Example Implementations

[0068] Some example implementations of the subject matter described herein are listed below.

[0069] In one aspect, the subject matter described herein provides a computer- implemented method, comprising: in response to receiving an input from a user, determining, based on the input, a creation intention of the user with respect to a song to be generated; generating a template for the song based on the creation intention, the template indicating a melody of the song and a distribution of lyrics relative to the melody; and generating the lyrics of the song based at least in part on the template.

[0070] In some implementations, generating the lyrics further comprises: generating the lyrics further based on the creation intention. [0071] In some implementations, the method further comprises combining the lyrics and the melody indicated by the template to generate the song.

[0072] In some implementations, the method further comprises obtaining a voice model representing a voice characteristic of a singer; generating a voice spectrum trajectory for the lyrics using the voice model; synthesizing the voice spectrum trajectory and the melody indicated by the template into a singing waveform of the song; and playing the song based on the singing waveform.

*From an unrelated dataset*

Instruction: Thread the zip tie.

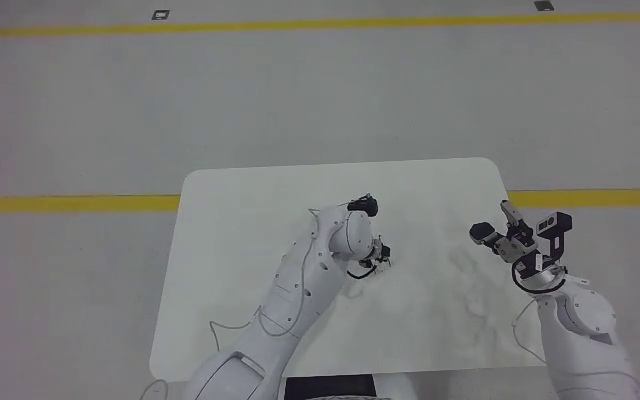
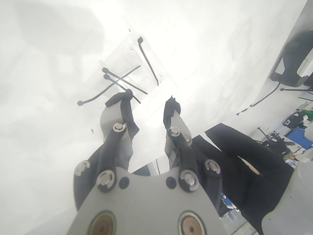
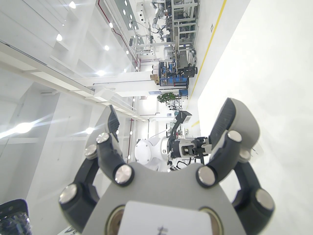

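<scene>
Near the middle of the table (image 1: 250, 230), the left gripper (image 1: 379, 260) points down at the surface. Its wrist view gives the detail: the fingers are spread with nothing between them, above a clear tray (image 2: 163, 74) holding 4 black zip ties (image 2: 148, 61). 3 lie crossed and 1 lies apart. One fingertip (image 2: 127, 96) sits over the end of a crossed tie, contact unclear. The top view places the right gripper (image 1: 497, 228) at the table's right edge, well apart. Its wrist view shows it spread wide, empty, aimed toward the room.
</scene>
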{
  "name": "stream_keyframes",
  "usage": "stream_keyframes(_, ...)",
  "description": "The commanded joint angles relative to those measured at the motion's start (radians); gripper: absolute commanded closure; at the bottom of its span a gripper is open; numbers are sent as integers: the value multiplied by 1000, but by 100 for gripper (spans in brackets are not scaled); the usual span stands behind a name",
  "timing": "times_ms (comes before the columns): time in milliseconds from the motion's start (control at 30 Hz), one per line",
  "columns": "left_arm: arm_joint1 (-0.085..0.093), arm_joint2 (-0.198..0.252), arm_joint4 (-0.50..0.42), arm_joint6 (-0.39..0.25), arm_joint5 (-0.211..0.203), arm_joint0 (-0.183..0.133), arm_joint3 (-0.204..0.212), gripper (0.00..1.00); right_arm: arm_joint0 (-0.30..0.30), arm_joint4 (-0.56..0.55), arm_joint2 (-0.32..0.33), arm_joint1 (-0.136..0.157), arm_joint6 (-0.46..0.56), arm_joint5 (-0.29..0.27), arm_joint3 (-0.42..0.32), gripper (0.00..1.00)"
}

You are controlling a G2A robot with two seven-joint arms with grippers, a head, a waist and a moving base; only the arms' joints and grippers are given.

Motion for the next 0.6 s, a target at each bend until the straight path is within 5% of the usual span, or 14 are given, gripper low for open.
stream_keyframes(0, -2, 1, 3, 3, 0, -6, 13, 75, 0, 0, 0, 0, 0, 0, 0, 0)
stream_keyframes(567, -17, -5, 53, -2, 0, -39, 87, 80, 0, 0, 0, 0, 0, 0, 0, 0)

[0073] In some implementations, obtaining the voice model comprises receiving a voice segment of the singer; and obtaining the voice model by adjusting a predefined average voice model with the received voice segment, the average voice model being obtained with voice segments of a plurality of different singers.

[0074] In some implementations, generating the template based on the creation intention comprises selecting, based on the creation intention, the template from a plurality of candidate templates.

[0075] In some implementations, generating the template based on the creation intention comprises: dividing at least one existing song melody into a plurality of melody segments; selecting, based on the creation intention, a plurality of candidate melody segments from the plurality of melody segments; concatenating, based on smoothness among the plurality of candidate melody segments, at least two of the plurality of candidate melody segments to form the melody indicated by the template; and determining the distribution of the lyrics relative to the melody indicated by the template by analyzing lyrics in songs corresponding to the concatenated at least two candidate melody segments.

[0076] In some implementations, generating the lyrics comprises: generating candidate lyrics based at least in part on the template; and modifying the candidate lyrics based on a further input received from the user to obtain the lyrics.

[0077] In some implementations, generating the lyrics comprises: obtaining a predefined lyrics generation model, the lyrics generation model being obtained with a plurality of pieces of existing lyrics; and generating the lyrics based on the template using the lyrics generation model.

[0078] In some implementations, the input includes at least one of an image, a word, a video, or an audio.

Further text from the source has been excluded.